Notes
\(\text{Unit Vector}=\displaystyle\frac{\vec{v}}{|\vec{v}|}= \)\(\left\langle \frac{a}{|\vec{v}|}, \frac{b}{|\vec{v}|} \right\rangle \)
\(\text{Magnitude of 2d Vector}\)
\(\text{If } \vec{v}=\langle a,b \rangle, \text{then }|\vec{v}|=\sqrt{a^2+b^2}\)
\(\text{Magnitude of 3d Vector}\)
\(\text{If } \vec{v}=\langle a,b,c \rangle, \text{then }|\vec{v}|=\sqrt{a^2+b^2+c^2}\)
\(\text{Vector Notation}\)
\(\langle a,b \rangle \text{means the same thing as }a\vec{i}+b\vec{j}\)
\(\langle a,b,c \rangle \text{means the same thing as }a\vec{i}+b\vec{j}+c\vec{k}\)
Problems, Solutions, & Videos
\(\textbf{1)}\) Find the unit vector in the same direction as \(\vec{a}=3\vec{i}-4\vec{j}\).
\(\,\,\,\text{The unit vector is }\frac{3}{5}\vec{i}- \frac{4}{5}\vec{j} \)
\(\,\,\,1^{\text{st}} \text{ step, find the magnitude.}\)
\(\,\,\,\,\,\,\,\,\,\displaystyle |\vec{a}| = \sqrt{3^2+4^2}\)
\(\,\,\,\,\,\,\,\,\,\displaystyle |\vec{a}| = \sqrt{9+16}\)
\(\,\,\,\,\,\,\,\,\,\displaystyle |\vec{a}| = \sqrt{25}\)
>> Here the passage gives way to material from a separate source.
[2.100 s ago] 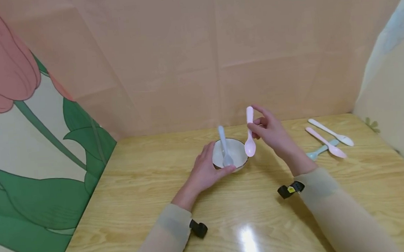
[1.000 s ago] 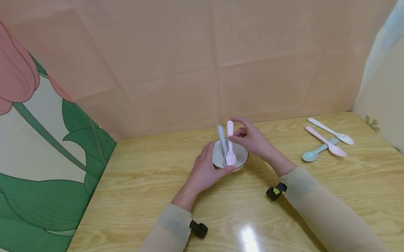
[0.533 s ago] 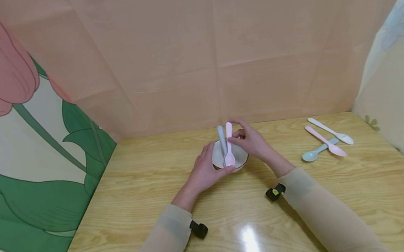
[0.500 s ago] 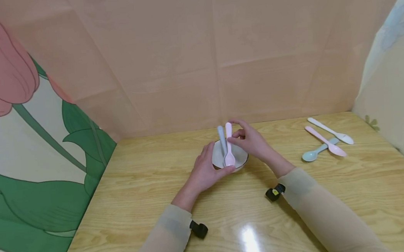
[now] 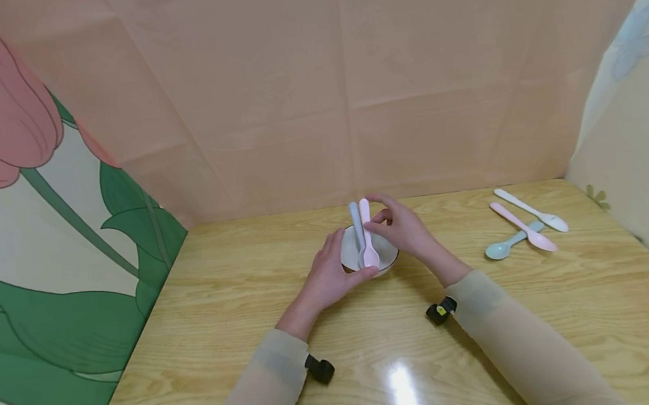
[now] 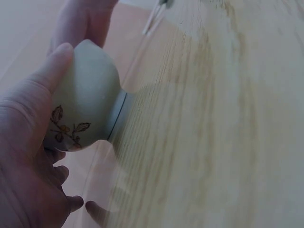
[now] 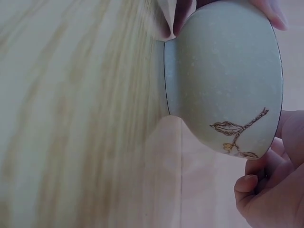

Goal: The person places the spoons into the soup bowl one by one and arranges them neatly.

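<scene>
In the head view my left hand (image 5: 329, 276) holds a white bowl (image 5: 385, 247) with a dark rim, thumb at the near side and fingers round the left. The left wrist view shows the bowl (image 6: 92, 90) standing on the table, with a brown leaf sprig on its outside. My right hand (image 5: 406, 225) pinches the handle of a pink spoon (image 5: 370, 257), whose head is down inside the bowl. Just left of it, a grey-blue spoon (image 5: 356, 218) leans in the bowl, its head partly hidden by the pink one.
To the right on the wooden table (image 5: 240, 282) lie a white spoon (image 5: 531, 210), another pink spoon (image 5: 527, 229) and a pale green spoon (image 5: 498, 251), the last two crossing. A peach backdrop (image 5: 263, 107) rises right behind the table's far edge.
My right hand has carried the pink spoon left and down from beside the bowl into it; lately its handle tilts slightly further left. My left hand has stayed on the bowl.
</scene>
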`<state>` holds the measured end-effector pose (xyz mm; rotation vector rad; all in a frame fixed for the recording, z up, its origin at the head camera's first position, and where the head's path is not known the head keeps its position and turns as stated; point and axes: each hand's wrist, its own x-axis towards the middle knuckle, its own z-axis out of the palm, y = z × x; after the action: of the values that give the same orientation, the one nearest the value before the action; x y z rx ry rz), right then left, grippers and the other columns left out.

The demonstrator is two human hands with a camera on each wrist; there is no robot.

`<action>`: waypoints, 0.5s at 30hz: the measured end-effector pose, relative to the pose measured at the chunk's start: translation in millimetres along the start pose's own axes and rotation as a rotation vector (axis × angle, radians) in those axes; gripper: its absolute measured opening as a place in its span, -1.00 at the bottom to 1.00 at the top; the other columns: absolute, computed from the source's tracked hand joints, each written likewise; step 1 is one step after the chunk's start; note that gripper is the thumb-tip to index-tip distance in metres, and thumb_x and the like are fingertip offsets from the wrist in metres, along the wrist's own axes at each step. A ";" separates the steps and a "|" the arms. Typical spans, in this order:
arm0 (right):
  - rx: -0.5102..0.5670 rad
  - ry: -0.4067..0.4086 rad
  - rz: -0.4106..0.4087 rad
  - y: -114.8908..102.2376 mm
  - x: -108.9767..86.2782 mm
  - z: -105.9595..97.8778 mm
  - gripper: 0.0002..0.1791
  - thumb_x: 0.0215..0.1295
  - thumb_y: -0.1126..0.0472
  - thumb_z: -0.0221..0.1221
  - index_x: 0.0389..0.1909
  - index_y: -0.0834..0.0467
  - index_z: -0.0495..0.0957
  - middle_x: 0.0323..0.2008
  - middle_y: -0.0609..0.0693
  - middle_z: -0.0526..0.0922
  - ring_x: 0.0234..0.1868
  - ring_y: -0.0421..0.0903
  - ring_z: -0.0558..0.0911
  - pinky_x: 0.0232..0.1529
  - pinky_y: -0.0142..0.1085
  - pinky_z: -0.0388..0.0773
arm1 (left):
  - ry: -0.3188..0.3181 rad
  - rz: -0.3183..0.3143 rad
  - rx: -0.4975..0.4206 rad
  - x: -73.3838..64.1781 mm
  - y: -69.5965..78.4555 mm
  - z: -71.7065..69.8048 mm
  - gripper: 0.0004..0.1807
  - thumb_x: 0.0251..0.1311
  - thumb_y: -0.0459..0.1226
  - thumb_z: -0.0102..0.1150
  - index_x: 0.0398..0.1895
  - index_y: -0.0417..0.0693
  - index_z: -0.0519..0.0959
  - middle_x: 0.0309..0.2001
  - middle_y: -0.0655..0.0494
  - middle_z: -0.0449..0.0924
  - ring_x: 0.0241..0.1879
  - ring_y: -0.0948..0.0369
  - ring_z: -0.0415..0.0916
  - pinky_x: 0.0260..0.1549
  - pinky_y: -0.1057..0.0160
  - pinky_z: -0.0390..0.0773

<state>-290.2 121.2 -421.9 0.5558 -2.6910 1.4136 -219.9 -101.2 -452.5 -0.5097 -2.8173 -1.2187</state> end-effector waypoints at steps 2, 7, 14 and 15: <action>-0.017 0.002 0.007 0.1 0.1 0.2 -0.27 0.59 0.17 0.37 0.67 0.07 0.34 -0.10 0.12 0.82 -0.14 0.06 0.72 -0.16 -0.13 0.57 | 0.000 0.002 -0.002 -0.3 0.2 0.1 0.21 0.28 0.34 0.47 0.80 0.14 0.04 0.64 0.09 0.23 0.45 -0.07 0.37 0.40 -0.26 0.41; -0.080 0.004 0.035 -3.4 -0.8 -1.6 -0.26 0.57 0.13 0.39 0.66 0.06 0.35 -0.09 0.10 0.83 -0.12 0.07 0.75 -0.13 -0.09 0.61 | -0.002 0.004 -0.011 -0.8 0.3 0.1 0.21 0.28 0.33 0.48 0.80 0.15 0.04 0.65 0.09 0.22 0.48 -0.09 0.35 0.41 -0.28 0.40; -0.153 -0.014 0.073 -10.5 -3.2 -5.9 -0.26 0.54 0.06 0.42 0.64 0.05 0.40 -0.08 0.09 0.84 -0.07 0.09 0.77 -0.05 0.00 0.65 | -0.004 -0.003 -0.003 -0.7 0.2 -0.3 0.22 0.28 0.35 0.47 0.81 0.14 0.03 0.67 0.11 0.20 0.51 -0.10 0.32 0.43 -0.26 0.39; -0.154 -0.016 0.074 -10.9 -3.5 -6.3 -0.27 0.54 0.06 0.42 0.63 0.05 0.40 -0.07 0.10 0.83 -0.06 0.10 0.77 -0.04 0.01 0.65 | -0.004 -0.001 -0.002 -0.8 0.2 -0.3 0.22 0.28 0.34 0.47 0.81 0.14 0.03 0.67 0.11 0.20 0.51 -0.09 0.32 0.43 -0.26 0.40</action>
<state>-284.0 121.6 -410.3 0.4629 -2.8291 1.2079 -219.1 -101.5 -452.3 -0.5112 -2.8206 -1.2228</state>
\(\,\,\,\,\,\,\,\,\,\displaystyle |\vec{a}| = 5\)
\(\,\,\,2^{\text{nd}} \text{ step, find the unit vector.}\)
\(\,\,\,\,\,\,\,\,\,\text{Unit vector is } \displaystyle\frac{\vec{a}}{|\vec{a}|}\)
\(\,\,\,\,\,\,\,\,\,\text{Unit vector is } \displaystyle\frac{3\vec{i}-4\vec{j}}{5}\)
\(\,\,\,\text{The unit vector is } \frac{3}{5}\vec{i}- \frac{4}{5}\vec{j} \)
\(\textbf{2)}\) Find the unit vector in the same direction as \(\vec{b}=\langle 3,-4,6 \rangle\).
\(\,\,\,\text{The unit vector is } \left\langle \frac{3}{\sqrt{61}},-\frac{4}{\sqrt{61}},\frac{6}{\sqrt{61}}\right\rangle\,\,\, \text{ or }\,\,\,\left\langle\frac{3\sqrt{61}}{61},-\frac{4\sqrt{61}}{61},\frac{6\sqrt{61}}{61}\right\rangle\)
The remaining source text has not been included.